No entraba en mis planes correr con tanta intensidad, ya que estaba de vacaciones. Mantuve mi ritmo de siete minutos. Estaba en forma, pero esos tipos habían pasado toda su vida entrenando, aunque ellos no lo hubieran llamado así. Quería poder combinar mis carreras y mi dieta de una forma tan uniforme como lo hacían los tarahumara. Pero también deseaba ganar la carrera. Y era consciente de ellos querían lo mismo. Para mí, una victoria habría sido un gran honor. Para ellos, representaba maíz suficiente para alimentar un pueblo entero durante un año.

Subí el ritmo y allí, tras una curva del camino, percibí un punto de color azul brillante. Era Silvino, con su vestimenta tradicional tarahumara. Iba recortándole distancia. Notaba el aroma dulzón de las flores de cactus al pasar corriendo entre las espinosas plantas de ocotillo, con sus llamativas flores rojas. Al adelantarle en el kilómetro 65 le hice un gesto para que me siguiera. No nos dijimos nada, pero quería que entre los dos alcanzáramos a Arnulfo. Quería que nos disputáramos la victoria los tres juntos en la línea de meta. Pero Silvino estaba machacado.

Conseguí ver a Arnulfo en la última curva, y parecía agotado. Al miramos, pude percibir en sus ojos el cansancio y la deshidratación. Ya conocía esa mirada. Pero vi también algo más. Vi al luchador que llevaba dentro. No iba a darse por vencido. Quedaban ocho kilómetros y tan sólo me sacaba siete u ocho minutos, por lo que pensé que podía pillarle. Surgió entonces mi instinto más competitivo y animal. Pero esta vez no iba a ser suficiente con eso. Arnulfo también tenía ese instinto.

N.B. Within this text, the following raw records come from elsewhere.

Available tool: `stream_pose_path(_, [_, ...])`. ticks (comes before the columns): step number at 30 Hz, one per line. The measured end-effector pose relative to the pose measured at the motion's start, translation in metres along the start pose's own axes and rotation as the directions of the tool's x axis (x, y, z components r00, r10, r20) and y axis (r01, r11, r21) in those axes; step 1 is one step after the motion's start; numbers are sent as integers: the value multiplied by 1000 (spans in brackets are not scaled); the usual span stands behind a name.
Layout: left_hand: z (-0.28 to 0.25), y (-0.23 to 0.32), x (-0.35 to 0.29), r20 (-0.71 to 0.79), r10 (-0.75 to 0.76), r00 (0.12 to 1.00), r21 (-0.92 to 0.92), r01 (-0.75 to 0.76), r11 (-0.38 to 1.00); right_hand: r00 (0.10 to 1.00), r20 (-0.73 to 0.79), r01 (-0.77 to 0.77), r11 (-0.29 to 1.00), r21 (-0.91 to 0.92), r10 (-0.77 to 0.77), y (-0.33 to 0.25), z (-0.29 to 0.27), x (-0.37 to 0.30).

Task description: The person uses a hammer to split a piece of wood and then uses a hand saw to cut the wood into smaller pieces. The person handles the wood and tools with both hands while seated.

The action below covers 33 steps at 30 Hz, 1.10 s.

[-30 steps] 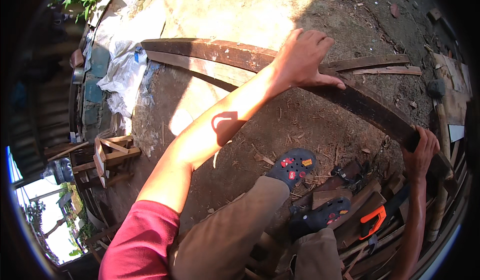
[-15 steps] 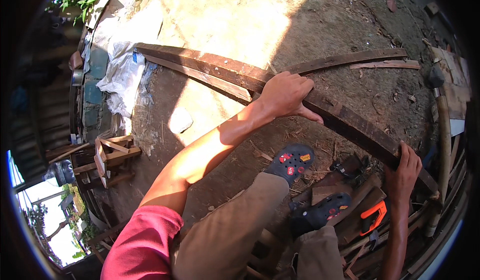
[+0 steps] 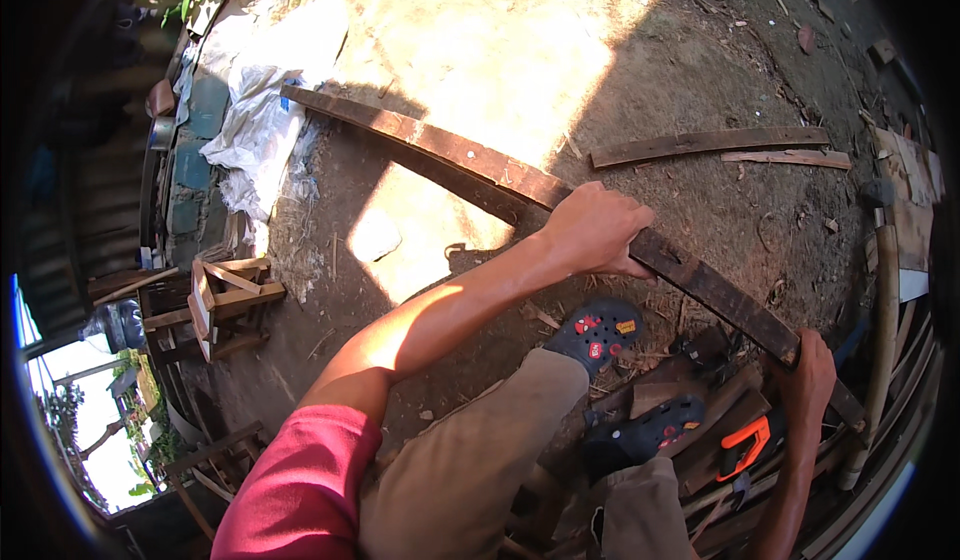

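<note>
A long dark brown wooden beam point(image 3: 470, 155) runs slantwise from the far left to the near right. Past its middle, my left hand point(image 3: 600, 228) grips it from above, fingers closed over the far edge and thumb on the near side. My right hand point(image 3: 815, 372) is wrapped round the beam close to its near right end. The far left end reaches the white plastic sheeting point(image 3: 250, 140); whether it rests there I cannot tell. A dark shadow band lies along the ground below the beam.
Beyond the beam lie a brown board point(image 3: 710, 143) and a thin split strip point(image 3: 790, 158). By my clog-covered feet are wood offcuts point(image 3: 715, 425) and an orange tool handle point(image 3: 744, 448). A small wooden frame point(image 3: 225, 300) stands at left. A pole point(image 3: 884, 330) and stacked lumber line the right.
The beam has turned slightly in my hands, looking narrower, and has shifted nearer. The board beyond it, partly covered before, now shows whole. Both hands keep their hold.
</note>
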<state>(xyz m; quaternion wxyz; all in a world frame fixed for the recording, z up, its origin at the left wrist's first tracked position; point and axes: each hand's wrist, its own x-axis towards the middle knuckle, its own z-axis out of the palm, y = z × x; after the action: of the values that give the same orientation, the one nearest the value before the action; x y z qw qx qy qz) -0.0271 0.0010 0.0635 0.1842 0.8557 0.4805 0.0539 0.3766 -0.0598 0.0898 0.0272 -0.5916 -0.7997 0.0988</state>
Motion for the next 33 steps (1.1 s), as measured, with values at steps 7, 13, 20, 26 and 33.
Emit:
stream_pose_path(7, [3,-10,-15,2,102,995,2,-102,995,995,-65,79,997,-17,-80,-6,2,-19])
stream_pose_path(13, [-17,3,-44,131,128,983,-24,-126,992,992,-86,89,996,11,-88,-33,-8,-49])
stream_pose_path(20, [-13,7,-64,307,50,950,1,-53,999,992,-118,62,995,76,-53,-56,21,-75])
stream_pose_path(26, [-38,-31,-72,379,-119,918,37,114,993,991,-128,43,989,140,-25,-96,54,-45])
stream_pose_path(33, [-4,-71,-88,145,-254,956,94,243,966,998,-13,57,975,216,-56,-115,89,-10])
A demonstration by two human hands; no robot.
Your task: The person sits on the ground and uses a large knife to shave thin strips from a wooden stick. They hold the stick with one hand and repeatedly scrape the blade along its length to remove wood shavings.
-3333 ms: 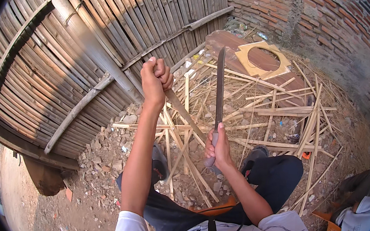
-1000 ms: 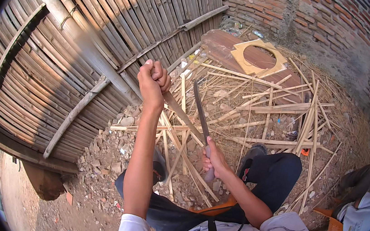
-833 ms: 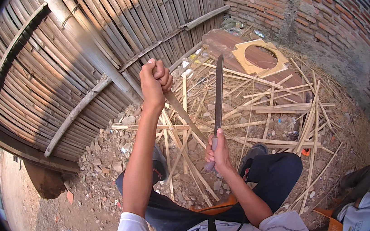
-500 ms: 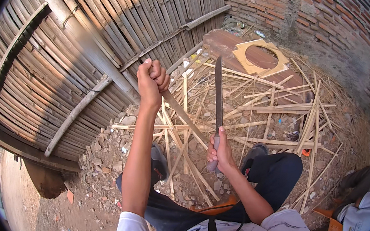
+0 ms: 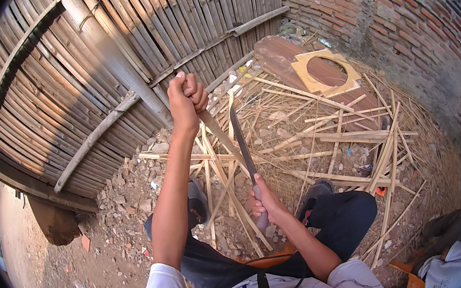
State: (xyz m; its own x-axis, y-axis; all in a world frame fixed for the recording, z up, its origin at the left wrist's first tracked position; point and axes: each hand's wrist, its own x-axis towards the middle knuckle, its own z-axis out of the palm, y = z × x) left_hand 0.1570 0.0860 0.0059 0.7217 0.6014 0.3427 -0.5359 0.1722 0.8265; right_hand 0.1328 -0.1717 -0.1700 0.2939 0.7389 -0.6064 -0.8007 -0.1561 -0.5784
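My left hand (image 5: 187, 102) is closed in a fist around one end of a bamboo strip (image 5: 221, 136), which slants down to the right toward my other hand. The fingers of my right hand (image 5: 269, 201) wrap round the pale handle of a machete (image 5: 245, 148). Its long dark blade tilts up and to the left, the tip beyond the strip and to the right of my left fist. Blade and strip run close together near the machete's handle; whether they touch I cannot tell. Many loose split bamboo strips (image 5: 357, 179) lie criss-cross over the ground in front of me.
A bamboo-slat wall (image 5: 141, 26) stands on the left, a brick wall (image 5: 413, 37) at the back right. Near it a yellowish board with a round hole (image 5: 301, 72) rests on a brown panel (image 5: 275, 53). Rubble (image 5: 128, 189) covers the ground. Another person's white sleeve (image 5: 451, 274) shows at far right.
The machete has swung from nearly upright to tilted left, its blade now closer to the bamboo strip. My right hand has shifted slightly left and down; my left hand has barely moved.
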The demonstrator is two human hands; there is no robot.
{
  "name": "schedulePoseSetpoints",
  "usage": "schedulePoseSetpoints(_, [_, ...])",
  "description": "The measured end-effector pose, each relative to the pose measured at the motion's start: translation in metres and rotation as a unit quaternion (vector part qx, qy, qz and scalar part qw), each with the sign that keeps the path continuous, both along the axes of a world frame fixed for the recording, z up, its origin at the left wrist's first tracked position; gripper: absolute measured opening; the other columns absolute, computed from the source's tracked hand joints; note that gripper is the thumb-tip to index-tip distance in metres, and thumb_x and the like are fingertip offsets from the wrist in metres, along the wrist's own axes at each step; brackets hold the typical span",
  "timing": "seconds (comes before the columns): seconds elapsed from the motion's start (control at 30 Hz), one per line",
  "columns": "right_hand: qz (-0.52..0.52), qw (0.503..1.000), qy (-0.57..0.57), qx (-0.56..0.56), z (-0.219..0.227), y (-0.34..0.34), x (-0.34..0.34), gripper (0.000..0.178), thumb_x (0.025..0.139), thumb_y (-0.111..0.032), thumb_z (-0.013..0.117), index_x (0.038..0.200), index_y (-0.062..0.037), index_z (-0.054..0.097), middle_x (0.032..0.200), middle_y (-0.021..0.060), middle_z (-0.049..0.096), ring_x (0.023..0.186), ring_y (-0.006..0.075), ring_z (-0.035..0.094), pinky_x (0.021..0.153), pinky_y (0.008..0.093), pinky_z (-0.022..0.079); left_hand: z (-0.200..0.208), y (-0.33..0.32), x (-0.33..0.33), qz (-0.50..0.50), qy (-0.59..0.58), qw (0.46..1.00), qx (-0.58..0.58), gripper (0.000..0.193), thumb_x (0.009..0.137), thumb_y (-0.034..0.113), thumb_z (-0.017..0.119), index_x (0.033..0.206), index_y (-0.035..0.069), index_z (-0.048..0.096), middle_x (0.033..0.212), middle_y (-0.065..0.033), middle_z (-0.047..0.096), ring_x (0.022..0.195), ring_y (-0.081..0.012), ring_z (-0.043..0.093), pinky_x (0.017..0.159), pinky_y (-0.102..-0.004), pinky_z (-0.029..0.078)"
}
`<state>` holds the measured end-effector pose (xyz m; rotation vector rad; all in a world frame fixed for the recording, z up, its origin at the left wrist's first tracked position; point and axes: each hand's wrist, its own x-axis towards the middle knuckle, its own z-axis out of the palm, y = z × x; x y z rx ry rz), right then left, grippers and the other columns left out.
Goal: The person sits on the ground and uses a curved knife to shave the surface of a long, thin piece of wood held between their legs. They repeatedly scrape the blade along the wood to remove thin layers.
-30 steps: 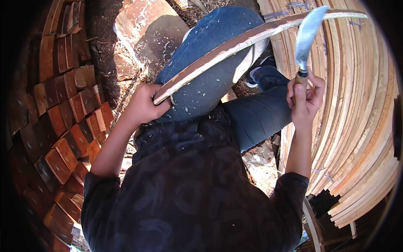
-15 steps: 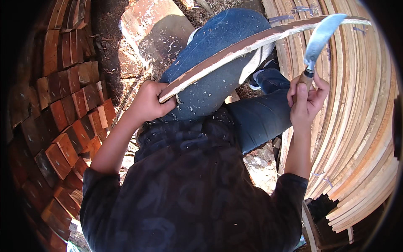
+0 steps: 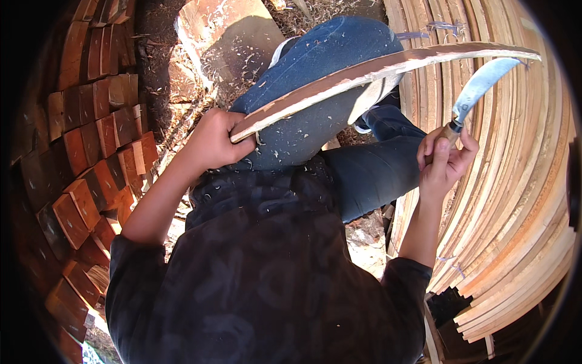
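My left hand (image 3: 213, 139) is closed around the near end of a long wooden strip (image 3: 327, 85). The strip has a brown face and a pale, rough-cut edge, and it lies across my raised knee, reaching far to the right. In my right hand (image 3: 445, 159) is a knife (image 3: 485, 88) with a curved, broad blade and a wooden handle. Its blade points up and to the right, just below the strip's far end and apart from it as far as I can tell. Small shavings dot my jeans (image 3: 339, 42).
Stacked wooden blocks (image 3: 76, 209) with reddish-brown ends rise along the left. Long pale wooden strips (image 3: 485, 206) are piled on the right, some bound with purple ties. Beyond my knee, a flat wooden slab (image 3: 233, 36) lies on ground strewn with shavings.
The knife has dropped a little and tilted further right, from crossing over the strip's far part to below it. The strip's far end has dipped slightly; my left hand keeps its hold.
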<state>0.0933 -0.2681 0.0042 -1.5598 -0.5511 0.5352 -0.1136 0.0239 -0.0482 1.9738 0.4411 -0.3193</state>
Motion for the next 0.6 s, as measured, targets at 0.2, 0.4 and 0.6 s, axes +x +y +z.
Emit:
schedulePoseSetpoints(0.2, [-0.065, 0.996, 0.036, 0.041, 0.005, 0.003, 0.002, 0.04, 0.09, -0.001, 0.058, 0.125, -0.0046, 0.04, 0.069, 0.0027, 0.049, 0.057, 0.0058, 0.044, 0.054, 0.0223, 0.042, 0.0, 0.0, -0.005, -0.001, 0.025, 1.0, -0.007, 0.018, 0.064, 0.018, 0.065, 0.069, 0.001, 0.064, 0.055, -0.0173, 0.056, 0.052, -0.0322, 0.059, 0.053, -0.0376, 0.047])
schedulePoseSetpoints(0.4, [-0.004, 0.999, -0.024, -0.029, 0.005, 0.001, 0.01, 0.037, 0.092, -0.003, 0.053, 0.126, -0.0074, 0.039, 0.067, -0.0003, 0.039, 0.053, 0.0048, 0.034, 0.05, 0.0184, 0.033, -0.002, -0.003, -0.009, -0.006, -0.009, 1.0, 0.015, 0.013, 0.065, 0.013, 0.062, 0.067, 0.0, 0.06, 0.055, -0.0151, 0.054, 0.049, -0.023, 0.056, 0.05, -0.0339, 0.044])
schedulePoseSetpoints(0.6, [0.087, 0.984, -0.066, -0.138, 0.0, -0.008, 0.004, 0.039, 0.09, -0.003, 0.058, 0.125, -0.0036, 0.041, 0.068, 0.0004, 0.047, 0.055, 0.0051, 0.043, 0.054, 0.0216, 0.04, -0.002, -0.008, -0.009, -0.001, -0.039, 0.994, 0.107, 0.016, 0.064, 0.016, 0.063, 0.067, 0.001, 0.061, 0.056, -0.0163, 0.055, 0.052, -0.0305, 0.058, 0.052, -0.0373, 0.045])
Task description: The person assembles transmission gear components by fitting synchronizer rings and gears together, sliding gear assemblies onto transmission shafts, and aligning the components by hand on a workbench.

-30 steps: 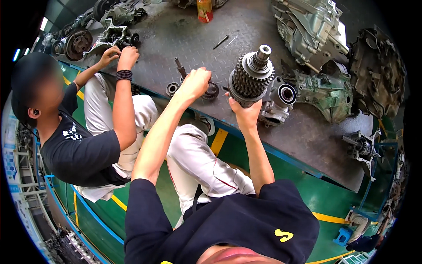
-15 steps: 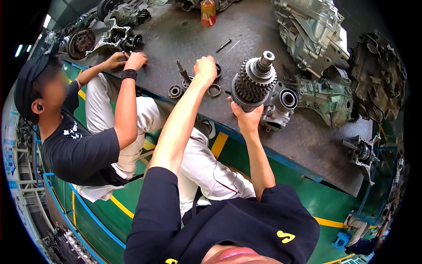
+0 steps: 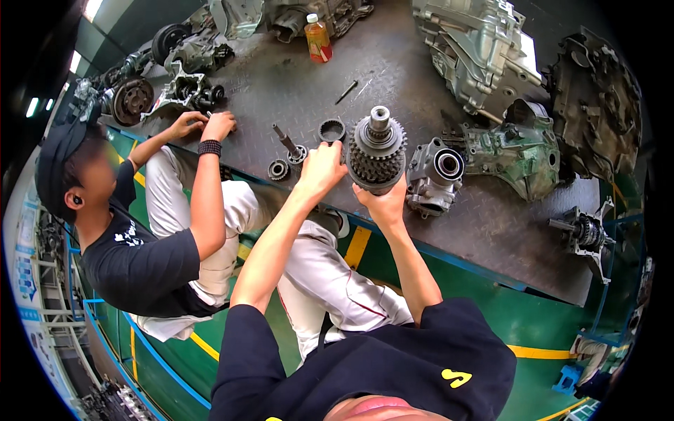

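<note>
My right hand (image 3: 383, 203) grips the lower end of a gear shaft (image 3: 378, 158), a thick stack of dark toothed gears with a bright hollow tip pointing up. Left of it, my left hand (image 3: 323, 170) is closed low over the tabletop, its knuckles close to the gears. Whatever lies in or under its fingers is hidden. Just beyond those fingers a dark toothed ring (image 3: 331, 130) lies on the table. Farther left are a small bearing (image 3: 278, 169) and a thin shaft standing in a round gear (image 3: 296, 154).
A bearing housing (image 3: 435, 175) sits right of the gear shaft, near a greenish casing (image 3: 512, 151) and a large gearbox case (image 3: 477, 56). A bottle (image 3: 318, 41) and a dark rod (image 3: 346, 91) lie farther back. At left, a co-worker (image 3: 140, 238) works at the table edge.
My left hand has come back toward me, over where a second ring lay. The gear shaft in my right hand has moved left, closer to my left hand. The view has shifted slightly.
</note>
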The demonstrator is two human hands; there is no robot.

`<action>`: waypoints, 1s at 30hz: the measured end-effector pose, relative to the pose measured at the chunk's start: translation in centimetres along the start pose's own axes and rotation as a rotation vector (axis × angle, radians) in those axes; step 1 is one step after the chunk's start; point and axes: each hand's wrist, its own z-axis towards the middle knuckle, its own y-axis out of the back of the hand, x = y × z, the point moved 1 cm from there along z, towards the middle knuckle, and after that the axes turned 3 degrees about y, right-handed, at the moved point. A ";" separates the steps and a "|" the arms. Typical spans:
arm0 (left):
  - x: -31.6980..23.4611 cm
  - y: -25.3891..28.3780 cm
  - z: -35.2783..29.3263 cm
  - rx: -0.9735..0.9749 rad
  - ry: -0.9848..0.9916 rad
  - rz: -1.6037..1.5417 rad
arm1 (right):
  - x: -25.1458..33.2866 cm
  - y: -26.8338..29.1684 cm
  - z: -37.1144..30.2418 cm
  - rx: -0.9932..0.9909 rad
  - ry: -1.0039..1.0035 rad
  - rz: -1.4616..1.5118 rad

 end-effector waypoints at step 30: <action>-11.2 22.2 -6.6 0.045 -0.557 -0.239 | -0.2 -0.1 -0.5 0.028 -0.010 0.051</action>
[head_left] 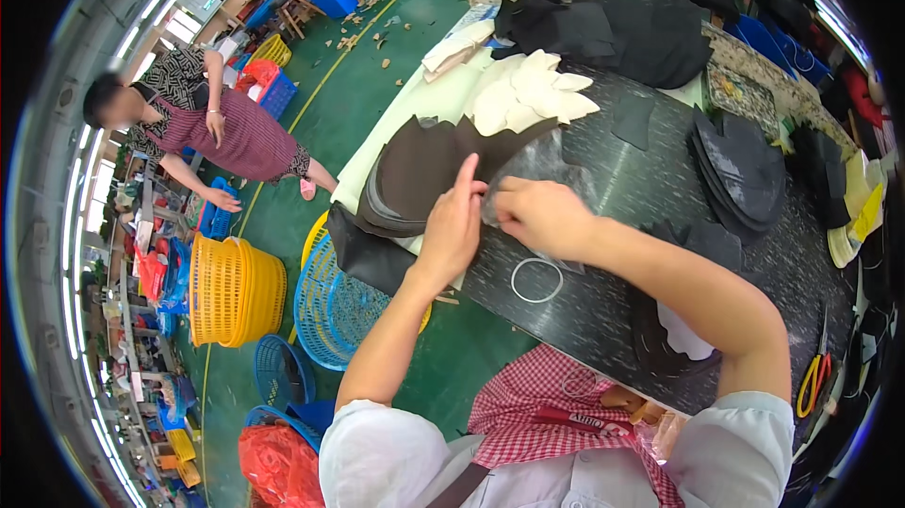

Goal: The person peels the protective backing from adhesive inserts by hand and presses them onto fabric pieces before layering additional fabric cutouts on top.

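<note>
My left hand (455,227) lies at the edge of a stack of dark brown cut pieces (410,173), its index finger stretched out and its thumb toward the other hand. Just to its right, my right hand (542,218) is closed, fingers curled down at the near edge of a thin, greyish, shiny sheet (551,169). What exactly its fingertips hold is partly hidden. A white ring (537,280) lies on the dark streaked tabletop (603,296) below my right hand. Beyond the hands sits a fanned pile of cream cut pieces (530,93).
Black pieces (613,32) are heaped at the table's far side, and dark curved pieces (737,169) are stacked at right. Orange-handled scissors (813,384) lie at far right. Blue (330,296) and yellow baskets (236,291) stand on the left floor, near a walking person (226,126).
</note>
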A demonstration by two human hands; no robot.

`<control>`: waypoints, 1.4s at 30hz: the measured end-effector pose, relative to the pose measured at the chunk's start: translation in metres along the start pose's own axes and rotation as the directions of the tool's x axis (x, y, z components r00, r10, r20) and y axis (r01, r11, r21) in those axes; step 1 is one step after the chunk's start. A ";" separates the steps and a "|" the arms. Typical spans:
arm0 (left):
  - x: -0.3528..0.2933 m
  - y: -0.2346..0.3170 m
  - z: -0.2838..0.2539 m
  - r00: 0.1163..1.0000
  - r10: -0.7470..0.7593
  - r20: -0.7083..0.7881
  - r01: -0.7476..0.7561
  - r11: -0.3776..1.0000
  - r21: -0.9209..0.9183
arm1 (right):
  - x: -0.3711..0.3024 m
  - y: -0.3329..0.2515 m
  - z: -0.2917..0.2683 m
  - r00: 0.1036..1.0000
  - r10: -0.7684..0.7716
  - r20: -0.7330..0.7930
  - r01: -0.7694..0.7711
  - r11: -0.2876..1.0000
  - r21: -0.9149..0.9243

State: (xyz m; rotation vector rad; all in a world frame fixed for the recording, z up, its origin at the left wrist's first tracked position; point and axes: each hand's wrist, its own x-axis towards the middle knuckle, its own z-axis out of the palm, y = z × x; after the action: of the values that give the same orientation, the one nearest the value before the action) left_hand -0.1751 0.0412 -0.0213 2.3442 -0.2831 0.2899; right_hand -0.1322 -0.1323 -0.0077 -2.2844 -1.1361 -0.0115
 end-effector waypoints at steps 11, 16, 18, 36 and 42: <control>0.008 0.131 0.024 0.960 0.278 -0.005 -0.210 0.710 -0.672 | -0.095 -0.032 -0.105 0.800 0.486 -0.353 -0.097 0.684 0.723; 0.013 0.134 0.058 0.894 0.440 -0.091 -0.401 0.690 -0.602 | -0.120 -0.025 -0.109 0.797 0.548 -0.254 -0.024 0.449 0.893; 0.006 0.138 0.064 0.908 0.406 -0.103 -0.371 0.664 -0.650 | -0.126 -0.025 -0.107 0.805 0.547 -0.229 -0.036 0.431 0.902; 0.029 0.165 0.020 0.925 0.376 0.048 -0.288 0.779 -0.557 | -0.151 -0.028 -0.108 0.872 0.422 -0.248 -0.013 0.527 0.850; 0.025 0.165 0.031 0.869 0.485 -0.097 -0.461 0.724 -0.513 | -0.146 -0.039 -0.114 0.837 0.249 -0.487 -0.064 0.929 0.365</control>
State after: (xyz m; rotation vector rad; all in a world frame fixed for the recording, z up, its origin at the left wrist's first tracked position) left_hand -0.1951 -0.0991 0.0722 1.7022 -0.8816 0.3535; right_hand -0.2265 -0.2773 0.0694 -1.8885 -0.5998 -0.3378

Me ganó por seis minutos. Menos de una milla.

No le abracé ni nada de eso. Le dije en inglés (del que no entendía ni una palabra) que estaba impresionado y que había sido el mejor. En español dije “muy fuerte” una y otra vez.

Luego me incline delante de él en señal de respeto.

Muchas personas me preguntaron después si le había dejado ganar por razones interculturales o por pura amabilidad. Esa gente no es consciente de lo importante que es para mí competir. Arnulfo me derrotó de forma justa y rotunda. Pero volví al año siguiente y me cobré la revancha ganándole por 18 minutos. Doné el maíz y los 750 dólares a los raramuri.